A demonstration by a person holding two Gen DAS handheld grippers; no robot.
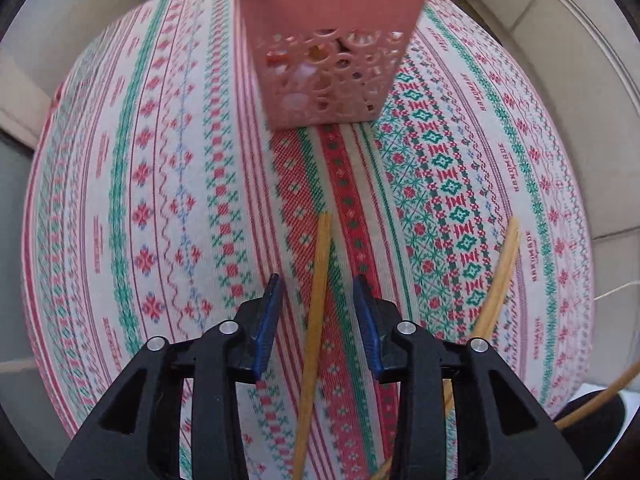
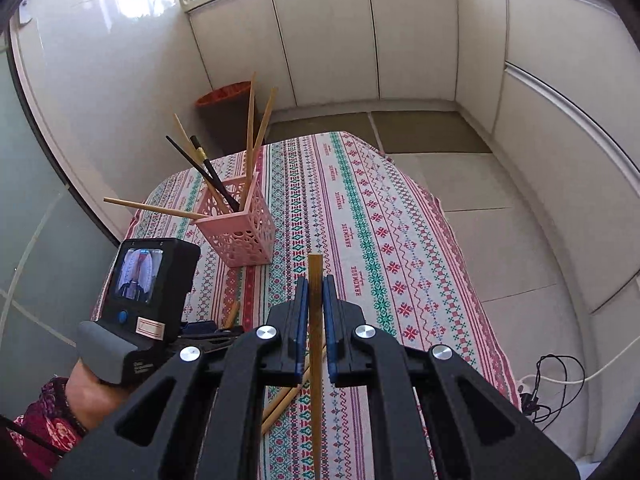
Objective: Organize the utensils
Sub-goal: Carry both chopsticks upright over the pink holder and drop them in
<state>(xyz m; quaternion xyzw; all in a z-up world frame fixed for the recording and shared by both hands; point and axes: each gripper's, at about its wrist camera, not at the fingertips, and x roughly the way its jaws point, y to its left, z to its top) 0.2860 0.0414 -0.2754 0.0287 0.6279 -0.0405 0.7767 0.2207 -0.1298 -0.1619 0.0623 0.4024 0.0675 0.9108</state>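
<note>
Gleaming pale bamboo chopstick [image 2: 315, 320] — straight, square-tipped

Pink perforated holder [image 2: 240, 228]: one, standing on the tabletop [image 2: 360, 216].
Chopsticks in the holder: six counted, four of pale wood [image 2: 251, 128] and two black [image 2: 214, 178]; one pale stick leans far out over the rim.
Pale wooden chopstick clamped in the right tool [image 2: 315, 312]: one.
Pale wooden chopsticks lying loose on the tabletop, left wrist view: two [image 1: 316, 320] clearly seen, and part of a third stick at the lower right edge.
Tools: two.
</note>
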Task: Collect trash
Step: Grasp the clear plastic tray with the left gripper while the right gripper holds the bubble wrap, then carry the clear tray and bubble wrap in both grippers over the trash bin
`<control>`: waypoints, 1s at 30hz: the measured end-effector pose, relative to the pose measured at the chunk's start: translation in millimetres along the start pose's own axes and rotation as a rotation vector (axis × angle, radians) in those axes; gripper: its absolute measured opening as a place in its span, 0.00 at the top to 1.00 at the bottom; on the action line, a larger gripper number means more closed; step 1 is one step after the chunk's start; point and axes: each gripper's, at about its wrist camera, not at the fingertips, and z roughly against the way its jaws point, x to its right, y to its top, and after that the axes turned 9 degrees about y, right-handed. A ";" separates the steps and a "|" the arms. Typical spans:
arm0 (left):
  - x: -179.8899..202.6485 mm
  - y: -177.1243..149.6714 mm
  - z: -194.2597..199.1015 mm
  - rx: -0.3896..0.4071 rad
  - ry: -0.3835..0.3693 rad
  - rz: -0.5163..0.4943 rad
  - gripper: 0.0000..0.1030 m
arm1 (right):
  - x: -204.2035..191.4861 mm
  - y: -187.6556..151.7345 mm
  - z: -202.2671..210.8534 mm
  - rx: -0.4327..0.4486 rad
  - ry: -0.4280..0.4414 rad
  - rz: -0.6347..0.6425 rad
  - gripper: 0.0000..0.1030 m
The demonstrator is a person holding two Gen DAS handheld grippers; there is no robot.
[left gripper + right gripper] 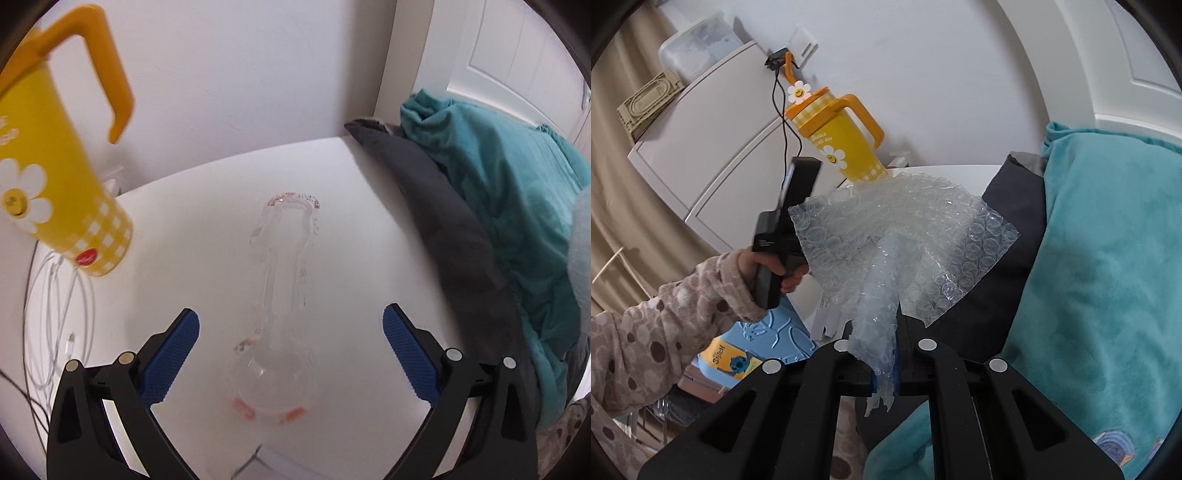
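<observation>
White surface (369, 192) carrying clear plastic blister shell (282, 306), flat, directly ahead of left gripper (291, 354). Shell's long axis running near to far, in line with gripper's pointing; round wide end lying between spread blue pads (173, 354), narrow end farther off. Left gripper hanging above, jaws wide apart, nothing held, nearer of two to shell. Right gripper (882, 365) squeezing together on bunched bubble wrap (905, 236), sheet fanning out ahead. Yellow tumbler (55, 173) standing far left, clear of approach.
</observation>
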 end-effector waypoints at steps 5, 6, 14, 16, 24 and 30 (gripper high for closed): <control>2.9 3.8 -12.5 -0.014 0.006 -0.037 0.27 | -0.7 -1.3 -5.7 -0.009 -0.006 0.001 0.96; 4.3 4.3 -15.2 -0.019 0.007 -0.047 0.27 | -0.8 -1.4 -6.6 -0.013 -0.011 0.004 0.96; -2.4 -1.4 -30.0 -0.061 -0.018 -0.015 0.41 | -0.8 4.5 -5.9 -0.017 -0.006 0.008 0.96; -4.8 -2.6 -30.9 -0.059 -0.022 -0.004 0.43 | -1.5 5.6 -5.1 -0.014 -0.006 0.012 0.96; 1.8 0.9 -21.0 -0.024 0.004 -0.047 0.70 | -1.5 1.7 -7.3 -0.019 -0.015 0.013 0.96; 8.5 3.2 -7.3 0.017 0.048 -0.047 0.74 | 2.3 2.0 -5.7 -0.009 -0.001 -0.010 0.96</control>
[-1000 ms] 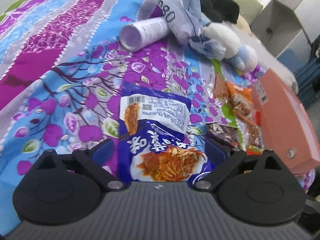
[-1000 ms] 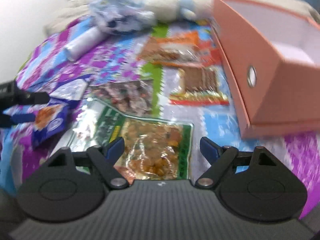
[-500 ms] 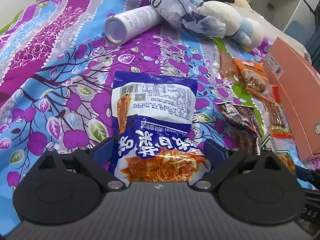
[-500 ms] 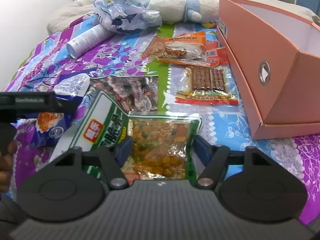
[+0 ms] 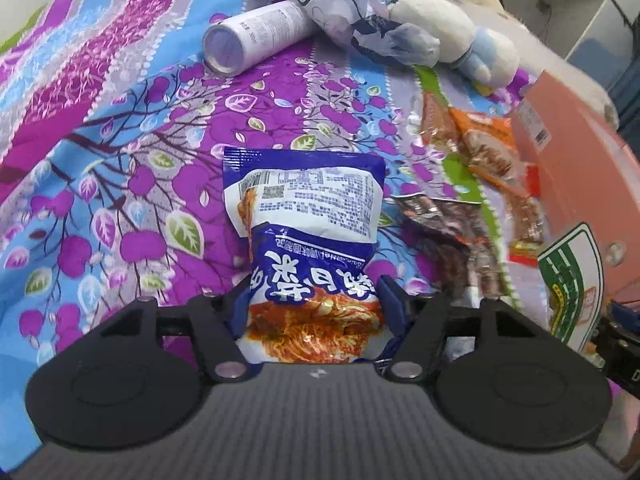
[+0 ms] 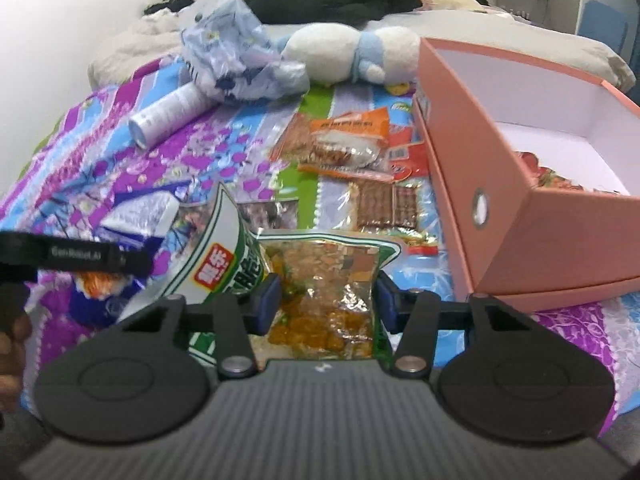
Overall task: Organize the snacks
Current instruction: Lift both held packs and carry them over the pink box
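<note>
Left gripper (image 5: 314,300) jaws have just been closing and now pinch the blue noodle packet (image 5: 308,236), its far end drooping onto the bedspread (image 5: 120,128). Right gripper (image 6: 326,300) jaws, also just closing, squeeze the green snack pack (image 6: 316,284). Beyond those jaws lie more snack packets (image 6: 344,144); off to their right sits the pink box (image 6: 500,184).

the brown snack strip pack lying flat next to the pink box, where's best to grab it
Probably by a long side edge, with the hand-held gripper coming down from above. The brown snack strip pack lies flat and thin on the bedspread, its far end under the orange packet; the side away from the pink box looks clearer.
</note>
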Motion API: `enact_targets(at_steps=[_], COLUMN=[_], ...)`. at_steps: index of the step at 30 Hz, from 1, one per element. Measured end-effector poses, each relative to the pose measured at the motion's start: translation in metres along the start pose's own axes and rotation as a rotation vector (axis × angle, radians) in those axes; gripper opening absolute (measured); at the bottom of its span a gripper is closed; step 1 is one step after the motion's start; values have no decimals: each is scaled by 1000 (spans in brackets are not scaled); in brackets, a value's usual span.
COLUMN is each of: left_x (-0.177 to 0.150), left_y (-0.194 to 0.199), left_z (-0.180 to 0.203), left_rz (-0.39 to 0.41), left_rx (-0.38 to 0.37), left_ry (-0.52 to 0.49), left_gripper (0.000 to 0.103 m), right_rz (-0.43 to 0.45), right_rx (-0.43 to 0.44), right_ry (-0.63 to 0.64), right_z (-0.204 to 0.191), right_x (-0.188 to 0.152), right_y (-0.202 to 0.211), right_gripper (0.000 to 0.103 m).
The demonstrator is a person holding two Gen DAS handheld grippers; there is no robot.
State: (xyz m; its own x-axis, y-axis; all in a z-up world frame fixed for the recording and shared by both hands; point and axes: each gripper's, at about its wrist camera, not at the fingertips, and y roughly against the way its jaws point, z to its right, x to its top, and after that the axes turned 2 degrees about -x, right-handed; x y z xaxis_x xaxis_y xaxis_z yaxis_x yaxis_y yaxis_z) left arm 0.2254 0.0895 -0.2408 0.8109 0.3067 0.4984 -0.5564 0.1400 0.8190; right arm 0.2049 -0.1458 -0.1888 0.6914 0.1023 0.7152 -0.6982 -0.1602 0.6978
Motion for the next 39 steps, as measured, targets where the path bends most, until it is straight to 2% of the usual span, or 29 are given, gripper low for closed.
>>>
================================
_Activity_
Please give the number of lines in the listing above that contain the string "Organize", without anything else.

_Solved exercise_
2